◆ **About this exercise**: From the line with "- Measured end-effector" through the line with "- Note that", repeat the entries verbatim, both end lines included, and add nothing.

◆ **Exercise input**:
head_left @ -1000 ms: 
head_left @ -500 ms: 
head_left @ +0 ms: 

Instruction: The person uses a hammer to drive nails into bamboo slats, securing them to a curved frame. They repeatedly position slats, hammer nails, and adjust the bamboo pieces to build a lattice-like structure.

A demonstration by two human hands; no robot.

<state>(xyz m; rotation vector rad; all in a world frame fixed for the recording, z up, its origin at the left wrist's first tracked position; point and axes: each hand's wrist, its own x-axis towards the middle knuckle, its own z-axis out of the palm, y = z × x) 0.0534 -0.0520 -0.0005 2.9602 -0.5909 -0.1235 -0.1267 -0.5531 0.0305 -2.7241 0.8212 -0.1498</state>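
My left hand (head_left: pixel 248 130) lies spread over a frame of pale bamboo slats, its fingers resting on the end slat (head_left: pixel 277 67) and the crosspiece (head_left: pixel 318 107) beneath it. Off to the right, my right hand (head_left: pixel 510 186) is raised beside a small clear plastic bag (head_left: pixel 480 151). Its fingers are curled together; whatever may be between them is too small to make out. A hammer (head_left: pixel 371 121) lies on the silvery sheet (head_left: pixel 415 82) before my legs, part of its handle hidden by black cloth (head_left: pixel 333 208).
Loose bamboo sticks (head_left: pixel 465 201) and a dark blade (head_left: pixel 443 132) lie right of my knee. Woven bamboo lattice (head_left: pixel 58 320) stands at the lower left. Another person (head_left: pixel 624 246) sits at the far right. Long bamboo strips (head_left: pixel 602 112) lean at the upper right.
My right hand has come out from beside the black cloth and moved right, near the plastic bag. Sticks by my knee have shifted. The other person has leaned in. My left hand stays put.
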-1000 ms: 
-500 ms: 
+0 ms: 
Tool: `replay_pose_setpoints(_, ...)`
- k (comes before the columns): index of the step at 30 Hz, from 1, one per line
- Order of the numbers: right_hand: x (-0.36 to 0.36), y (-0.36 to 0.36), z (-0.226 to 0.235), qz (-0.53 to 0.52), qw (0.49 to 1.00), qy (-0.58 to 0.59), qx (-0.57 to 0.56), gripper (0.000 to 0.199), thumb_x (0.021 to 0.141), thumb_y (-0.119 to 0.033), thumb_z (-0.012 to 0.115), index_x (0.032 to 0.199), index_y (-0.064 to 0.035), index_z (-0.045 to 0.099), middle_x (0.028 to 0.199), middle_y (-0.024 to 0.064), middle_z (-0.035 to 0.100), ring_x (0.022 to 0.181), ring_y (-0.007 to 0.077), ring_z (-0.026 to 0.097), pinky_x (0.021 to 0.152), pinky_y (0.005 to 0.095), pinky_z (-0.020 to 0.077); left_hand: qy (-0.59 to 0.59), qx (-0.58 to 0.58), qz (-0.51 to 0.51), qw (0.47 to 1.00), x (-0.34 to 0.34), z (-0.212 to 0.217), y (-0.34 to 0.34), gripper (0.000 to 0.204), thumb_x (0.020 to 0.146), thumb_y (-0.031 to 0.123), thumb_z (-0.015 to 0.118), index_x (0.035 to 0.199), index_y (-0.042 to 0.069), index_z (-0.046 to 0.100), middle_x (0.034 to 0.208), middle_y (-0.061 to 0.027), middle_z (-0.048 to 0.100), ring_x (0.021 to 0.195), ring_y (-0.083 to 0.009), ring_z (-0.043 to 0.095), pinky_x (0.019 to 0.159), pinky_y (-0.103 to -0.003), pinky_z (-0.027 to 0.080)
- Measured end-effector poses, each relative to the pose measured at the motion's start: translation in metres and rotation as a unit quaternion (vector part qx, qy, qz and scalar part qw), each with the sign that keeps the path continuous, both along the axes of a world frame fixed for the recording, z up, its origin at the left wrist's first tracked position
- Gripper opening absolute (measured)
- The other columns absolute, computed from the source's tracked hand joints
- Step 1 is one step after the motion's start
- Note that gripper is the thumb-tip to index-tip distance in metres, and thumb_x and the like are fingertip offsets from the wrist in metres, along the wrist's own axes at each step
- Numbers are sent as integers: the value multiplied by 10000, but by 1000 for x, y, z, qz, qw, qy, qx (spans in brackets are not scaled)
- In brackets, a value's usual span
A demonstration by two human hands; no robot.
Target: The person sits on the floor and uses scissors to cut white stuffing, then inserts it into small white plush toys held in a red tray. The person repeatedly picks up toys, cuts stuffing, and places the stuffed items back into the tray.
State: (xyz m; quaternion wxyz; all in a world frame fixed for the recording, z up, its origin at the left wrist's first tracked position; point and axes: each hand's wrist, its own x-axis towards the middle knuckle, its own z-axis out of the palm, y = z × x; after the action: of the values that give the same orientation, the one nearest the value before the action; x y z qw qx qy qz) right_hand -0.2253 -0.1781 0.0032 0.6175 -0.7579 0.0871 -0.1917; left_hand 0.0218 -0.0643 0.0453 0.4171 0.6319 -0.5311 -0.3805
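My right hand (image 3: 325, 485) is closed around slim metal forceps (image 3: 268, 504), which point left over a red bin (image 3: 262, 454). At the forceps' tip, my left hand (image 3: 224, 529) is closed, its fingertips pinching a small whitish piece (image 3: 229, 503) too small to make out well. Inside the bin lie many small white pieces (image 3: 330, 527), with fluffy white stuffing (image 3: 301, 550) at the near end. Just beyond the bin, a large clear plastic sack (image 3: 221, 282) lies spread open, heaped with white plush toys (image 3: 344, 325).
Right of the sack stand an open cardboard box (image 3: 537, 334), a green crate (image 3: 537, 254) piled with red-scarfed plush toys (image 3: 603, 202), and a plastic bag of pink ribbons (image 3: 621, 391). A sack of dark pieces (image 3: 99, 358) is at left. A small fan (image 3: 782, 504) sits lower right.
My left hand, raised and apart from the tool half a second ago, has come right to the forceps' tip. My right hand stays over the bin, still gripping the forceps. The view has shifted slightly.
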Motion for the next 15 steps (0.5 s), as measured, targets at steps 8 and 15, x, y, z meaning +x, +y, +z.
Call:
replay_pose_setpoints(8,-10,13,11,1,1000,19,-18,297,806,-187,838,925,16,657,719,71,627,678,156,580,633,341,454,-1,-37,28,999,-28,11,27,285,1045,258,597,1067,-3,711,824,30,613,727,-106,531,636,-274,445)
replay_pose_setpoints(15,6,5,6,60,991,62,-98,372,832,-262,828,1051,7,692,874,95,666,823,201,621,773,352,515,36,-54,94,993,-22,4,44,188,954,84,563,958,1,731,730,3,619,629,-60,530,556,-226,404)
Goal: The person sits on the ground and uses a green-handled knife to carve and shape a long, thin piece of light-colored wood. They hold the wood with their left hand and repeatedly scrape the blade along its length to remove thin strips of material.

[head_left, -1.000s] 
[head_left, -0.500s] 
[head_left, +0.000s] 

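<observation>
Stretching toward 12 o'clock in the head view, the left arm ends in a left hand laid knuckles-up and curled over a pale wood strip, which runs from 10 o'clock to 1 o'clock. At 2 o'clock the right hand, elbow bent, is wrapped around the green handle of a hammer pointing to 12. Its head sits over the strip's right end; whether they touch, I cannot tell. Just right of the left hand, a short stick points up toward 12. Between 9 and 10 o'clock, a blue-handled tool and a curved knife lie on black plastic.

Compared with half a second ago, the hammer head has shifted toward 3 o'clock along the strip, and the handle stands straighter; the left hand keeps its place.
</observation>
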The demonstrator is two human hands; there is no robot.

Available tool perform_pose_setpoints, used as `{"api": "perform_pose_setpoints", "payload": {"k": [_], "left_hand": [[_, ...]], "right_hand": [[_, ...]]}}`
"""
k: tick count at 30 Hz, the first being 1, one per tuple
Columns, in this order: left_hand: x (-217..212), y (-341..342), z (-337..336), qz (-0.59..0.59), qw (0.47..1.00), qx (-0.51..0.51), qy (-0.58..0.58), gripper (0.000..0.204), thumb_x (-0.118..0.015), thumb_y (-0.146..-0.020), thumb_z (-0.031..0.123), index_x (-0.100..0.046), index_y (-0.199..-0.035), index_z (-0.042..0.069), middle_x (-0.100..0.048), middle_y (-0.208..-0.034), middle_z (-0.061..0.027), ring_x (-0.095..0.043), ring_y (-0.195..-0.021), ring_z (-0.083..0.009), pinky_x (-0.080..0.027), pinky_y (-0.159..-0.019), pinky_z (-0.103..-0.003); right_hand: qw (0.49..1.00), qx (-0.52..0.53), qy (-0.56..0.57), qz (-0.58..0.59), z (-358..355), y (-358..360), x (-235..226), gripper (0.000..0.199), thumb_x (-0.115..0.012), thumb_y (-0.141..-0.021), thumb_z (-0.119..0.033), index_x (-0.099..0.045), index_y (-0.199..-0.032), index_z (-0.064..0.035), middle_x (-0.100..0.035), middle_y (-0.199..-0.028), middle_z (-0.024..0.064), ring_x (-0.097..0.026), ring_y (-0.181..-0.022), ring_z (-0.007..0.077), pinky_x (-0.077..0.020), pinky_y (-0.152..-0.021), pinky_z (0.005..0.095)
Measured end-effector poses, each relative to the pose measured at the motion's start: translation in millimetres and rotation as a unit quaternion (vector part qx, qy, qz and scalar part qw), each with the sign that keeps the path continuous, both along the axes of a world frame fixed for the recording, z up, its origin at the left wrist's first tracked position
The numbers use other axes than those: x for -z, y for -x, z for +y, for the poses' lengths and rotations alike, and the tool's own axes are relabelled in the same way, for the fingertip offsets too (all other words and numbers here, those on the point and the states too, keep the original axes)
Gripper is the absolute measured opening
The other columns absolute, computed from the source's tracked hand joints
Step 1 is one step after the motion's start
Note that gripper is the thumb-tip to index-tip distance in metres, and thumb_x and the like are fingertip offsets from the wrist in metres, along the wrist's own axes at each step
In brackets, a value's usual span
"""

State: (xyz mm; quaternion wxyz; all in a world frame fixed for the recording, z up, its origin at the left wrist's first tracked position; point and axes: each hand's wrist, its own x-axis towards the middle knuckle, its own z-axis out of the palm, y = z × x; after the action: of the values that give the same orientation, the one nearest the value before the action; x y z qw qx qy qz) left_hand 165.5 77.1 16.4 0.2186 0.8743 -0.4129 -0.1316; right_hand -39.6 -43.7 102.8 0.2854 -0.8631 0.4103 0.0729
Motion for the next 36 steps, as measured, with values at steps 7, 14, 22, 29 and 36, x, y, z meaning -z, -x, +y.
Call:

◆ **Answer box**:
- Measured end-effector poses, each relative to the pose measured at the motion's start: translation in metres and rotation as a unit quaternion (vector part qx, qy, qz and scalar part qw), each with the sign that keeps the path continuous, both along the axes of a world frame fixed for the recording, z up, its origin at the left wrist's first tracked position
- Gripper opening absolute (measured)
- The other columns absolute, computed from the source's tracked hand joints
- Step 1 is one step after the motion's start
- Note that gripper is the thumb-tip to index-tip distance in metres, and thumb_x and the like are fingertip offsets from the wrist in metres, along the wrist's own axes at each step

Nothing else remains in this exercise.